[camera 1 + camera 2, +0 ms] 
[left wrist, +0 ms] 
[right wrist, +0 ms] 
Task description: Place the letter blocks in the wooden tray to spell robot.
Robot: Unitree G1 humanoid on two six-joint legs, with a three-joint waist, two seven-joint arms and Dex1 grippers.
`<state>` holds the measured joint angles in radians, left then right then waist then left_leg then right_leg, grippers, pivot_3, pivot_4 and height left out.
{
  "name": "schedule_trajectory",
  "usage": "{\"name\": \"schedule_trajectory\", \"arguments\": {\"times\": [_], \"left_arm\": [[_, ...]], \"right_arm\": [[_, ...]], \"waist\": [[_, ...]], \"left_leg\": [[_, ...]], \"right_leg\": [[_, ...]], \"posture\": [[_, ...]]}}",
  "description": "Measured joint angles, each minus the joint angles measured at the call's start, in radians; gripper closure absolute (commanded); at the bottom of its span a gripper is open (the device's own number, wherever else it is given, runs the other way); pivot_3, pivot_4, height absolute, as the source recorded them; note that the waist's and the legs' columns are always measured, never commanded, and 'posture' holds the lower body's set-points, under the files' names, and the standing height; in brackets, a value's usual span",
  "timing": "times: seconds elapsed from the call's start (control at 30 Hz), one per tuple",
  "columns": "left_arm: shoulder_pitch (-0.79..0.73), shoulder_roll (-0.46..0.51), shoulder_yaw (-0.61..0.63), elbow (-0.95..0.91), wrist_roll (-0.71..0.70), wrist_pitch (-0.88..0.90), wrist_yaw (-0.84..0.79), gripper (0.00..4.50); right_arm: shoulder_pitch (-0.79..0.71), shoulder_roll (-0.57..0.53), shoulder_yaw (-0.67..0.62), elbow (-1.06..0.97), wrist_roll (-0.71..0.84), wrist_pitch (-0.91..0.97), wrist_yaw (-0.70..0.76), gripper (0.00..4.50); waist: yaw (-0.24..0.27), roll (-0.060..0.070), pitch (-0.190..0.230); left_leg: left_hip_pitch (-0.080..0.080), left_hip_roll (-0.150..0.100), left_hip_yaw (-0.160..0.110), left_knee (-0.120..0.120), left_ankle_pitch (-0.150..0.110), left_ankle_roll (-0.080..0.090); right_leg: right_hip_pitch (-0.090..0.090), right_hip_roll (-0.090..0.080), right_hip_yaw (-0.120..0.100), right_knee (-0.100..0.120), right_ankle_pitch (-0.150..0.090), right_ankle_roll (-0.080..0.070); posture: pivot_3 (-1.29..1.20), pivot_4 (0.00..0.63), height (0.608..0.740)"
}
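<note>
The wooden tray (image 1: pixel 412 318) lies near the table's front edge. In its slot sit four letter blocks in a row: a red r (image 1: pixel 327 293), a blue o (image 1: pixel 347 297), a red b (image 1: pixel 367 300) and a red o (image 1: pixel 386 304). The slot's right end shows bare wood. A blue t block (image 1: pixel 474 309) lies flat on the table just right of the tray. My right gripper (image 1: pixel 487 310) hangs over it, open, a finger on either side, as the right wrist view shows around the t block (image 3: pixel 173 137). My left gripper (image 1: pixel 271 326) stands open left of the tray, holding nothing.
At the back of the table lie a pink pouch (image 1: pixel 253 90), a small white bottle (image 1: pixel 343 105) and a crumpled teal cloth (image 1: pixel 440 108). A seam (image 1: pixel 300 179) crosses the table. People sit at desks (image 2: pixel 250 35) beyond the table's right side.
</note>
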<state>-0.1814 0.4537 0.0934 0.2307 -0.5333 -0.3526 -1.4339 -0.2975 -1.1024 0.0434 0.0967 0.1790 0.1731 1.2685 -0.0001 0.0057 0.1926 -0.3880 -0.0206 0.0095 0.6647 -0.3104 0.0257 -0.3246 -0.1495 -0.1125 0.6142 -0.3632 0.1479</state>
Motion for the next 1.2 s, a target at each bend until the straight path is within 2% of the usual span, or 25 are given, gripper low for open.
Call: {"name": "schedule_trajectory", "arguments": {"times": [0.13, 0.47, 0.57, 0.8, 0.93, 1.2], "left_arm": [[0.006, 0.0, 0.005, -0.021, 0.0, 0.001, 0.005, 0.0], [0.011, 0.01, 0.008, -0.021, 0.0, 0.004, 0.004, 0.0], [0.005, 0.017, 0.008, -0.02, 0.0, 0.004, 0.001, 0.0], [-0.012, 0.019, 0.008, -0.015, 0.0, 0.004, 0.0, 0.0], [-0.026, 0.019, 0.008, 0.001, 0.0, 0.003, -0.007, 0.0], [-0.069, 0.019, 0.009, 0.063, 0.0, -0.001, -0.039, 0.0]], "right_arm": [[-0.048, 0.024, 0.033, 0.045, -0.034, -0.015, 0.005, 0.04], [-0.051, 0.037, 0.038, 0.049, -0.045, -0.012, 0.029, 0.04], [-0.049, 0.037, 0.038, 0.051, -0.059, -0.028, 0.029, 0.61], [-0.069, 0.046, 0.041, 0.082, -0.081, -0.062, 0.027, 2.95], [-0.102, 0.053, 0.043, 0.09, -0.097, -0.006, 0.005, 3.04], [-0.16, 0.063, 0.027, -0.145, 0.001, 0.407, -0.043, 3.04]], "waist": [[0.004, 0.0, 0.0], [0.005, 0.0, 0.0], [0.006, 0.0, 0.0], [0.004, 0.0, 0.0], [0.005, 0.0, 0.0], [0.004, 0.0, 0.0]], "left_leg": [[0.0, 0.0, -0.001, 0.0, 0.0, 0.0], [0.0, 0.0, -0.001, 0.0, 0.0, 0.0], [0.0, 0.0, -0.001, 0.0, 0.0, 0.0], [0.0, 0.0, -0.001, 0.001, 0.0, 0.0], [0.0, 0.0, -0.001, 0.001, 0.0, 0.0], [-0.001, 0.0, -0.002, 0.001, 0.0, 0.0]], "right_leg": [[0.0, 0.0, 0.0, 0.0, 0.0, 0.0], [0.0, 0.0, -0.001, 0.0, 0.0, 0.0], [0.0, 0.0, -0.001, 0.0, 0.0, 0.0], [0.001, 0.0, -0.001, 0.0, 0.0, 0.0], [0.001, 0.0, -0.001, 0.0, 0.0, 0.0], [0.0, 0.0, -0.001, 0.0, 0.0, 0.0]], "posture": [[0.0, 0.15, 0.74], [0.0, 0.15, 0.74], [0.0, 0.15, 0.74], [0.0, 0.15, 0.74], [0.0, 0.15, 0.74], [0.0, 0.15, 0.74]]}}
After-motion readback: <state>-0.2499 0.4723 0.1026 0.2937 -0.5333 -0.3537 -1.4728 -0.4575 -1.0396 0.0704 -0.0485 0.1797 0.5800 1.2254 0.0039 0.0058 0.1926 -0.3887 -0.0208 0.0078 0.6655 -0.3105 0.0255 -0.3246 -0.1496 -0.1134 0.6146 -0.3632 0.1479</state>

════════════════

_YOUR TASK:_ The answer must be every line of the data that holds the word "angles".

_RESPONSE FOR THIS EXERCISE:_
`<state>` holds the measured joint angles in radians, left then right then waist then left_leg then right_leg, grippers, pivot_3, pivot_4 and height left out.
  "description": "Measured joint angles, each minus the joint angles measured at the call's start, in radians; gripper closure absolute (commanded); at the bottom of its span a gripper is open (the device's own number, wherever else it is given, runs the other way); pivot_3, pivot_4, height absolute, as the source recorded them; note that the waist's and the legs' columns are always measured, never commanded, and 'posture' holds the lower body's set-points, under the files' names, and the standing height; in brackets, a value's usual span",

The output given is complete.